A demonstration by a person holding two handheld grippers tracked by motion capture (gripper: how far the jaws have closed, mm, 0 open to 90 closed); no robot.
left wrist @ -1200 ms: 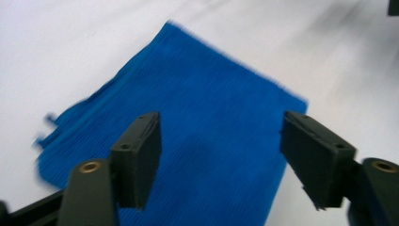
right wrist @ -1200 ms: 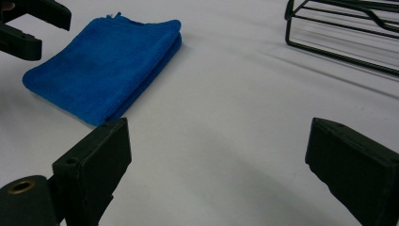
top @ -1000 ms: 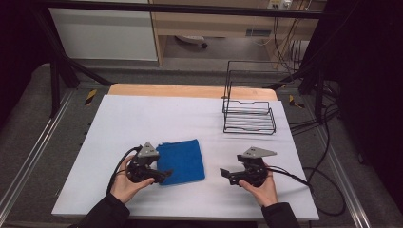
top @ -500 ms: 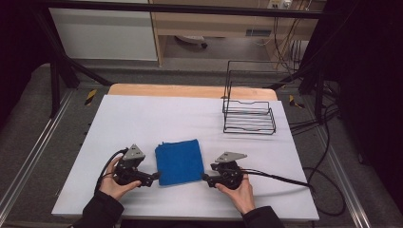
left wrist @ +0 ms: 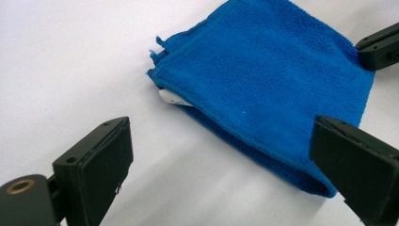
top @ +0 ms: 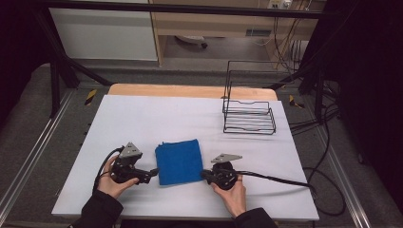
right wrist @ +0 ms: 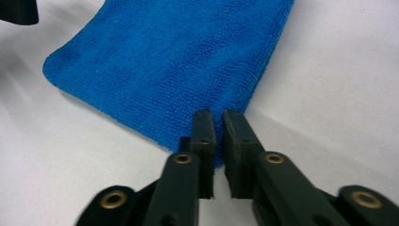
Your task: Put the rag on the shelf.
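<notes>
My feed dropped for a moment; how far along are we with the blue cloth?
Done: the cloth lies folded flat on the table. In hand: the right gripper has just closed on its near corner; the left gripper is open beside the opposite edge, not gripping. Left: any lift or next fold.

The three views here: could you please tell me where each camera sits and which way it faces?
High view: above the person's side, facing forward and down on the table; both hands and forearms show.
Left gripper view: rides the left tongs, open, facing the folded blue cloth.
Right gripper view: rides the right tongs, shut on the cloth's corner.
Shared: the cloth; each gripper view also catches the opposite tongs.
</notes>
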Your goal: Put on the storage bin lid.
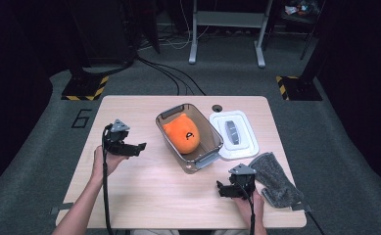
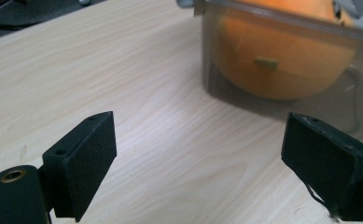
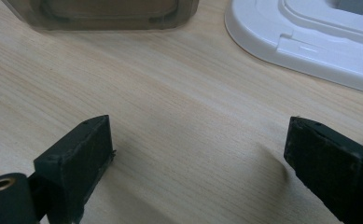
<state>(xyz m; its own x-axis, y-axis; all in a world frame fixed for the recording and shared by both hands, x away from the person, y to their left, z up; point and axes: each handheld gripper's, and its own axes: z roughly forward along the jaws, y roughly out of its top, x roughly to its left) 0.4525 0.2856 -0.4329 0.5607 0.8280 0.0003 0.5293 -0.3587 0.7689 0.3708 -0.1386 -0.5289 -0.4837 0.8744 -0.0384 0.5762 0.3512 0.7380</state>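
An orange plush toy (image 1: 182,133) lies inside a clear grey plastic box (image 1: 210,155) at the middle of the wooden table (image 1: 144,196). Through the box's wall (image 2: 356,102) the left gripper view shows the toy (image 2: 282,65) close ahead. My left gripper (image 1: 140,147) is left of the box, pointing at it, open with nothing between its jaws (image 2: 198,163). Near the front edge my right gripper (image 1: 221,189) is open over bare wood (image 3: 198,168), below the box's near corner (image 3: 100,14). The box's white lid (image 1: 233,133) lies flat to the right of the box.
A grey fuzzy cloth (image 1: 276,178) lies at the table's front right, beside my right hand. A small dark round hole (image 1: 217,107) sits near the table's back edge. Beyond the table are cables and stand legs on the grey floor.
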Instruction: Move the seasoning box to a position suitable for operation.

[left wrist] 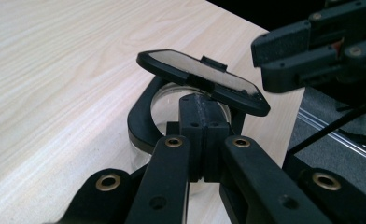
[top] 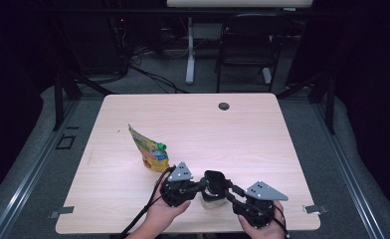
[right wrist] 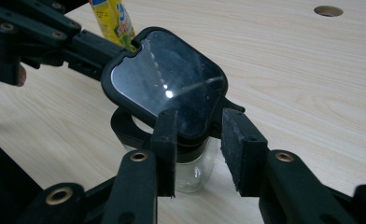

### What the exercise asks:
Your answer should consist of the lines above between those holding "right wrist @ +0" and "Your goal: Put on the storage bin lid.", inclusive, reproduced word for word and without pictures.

### Your solution:
right wrist @ +0 ms: 
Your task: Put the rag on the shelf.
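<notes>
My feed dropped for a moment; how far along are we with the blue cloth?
Done: the cloth lies folded flat on the table. In hand: the right gripper has just closed on its near corner; the left gripper is open beside the opposite edge, not gripping. Left: any lift or next fold.

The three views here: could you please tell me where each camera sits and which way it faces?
High view: above the person's side, facing forward and down on the table; both hands and forearms show.
Left gripper view: rides the left tongs, open, facing the folded blue cloth.
Right gripper view: rides the right tongs, shut on the cloth's corner.
Shared: the cloth; each gripper view also catches the opposite tongs.
</notes>
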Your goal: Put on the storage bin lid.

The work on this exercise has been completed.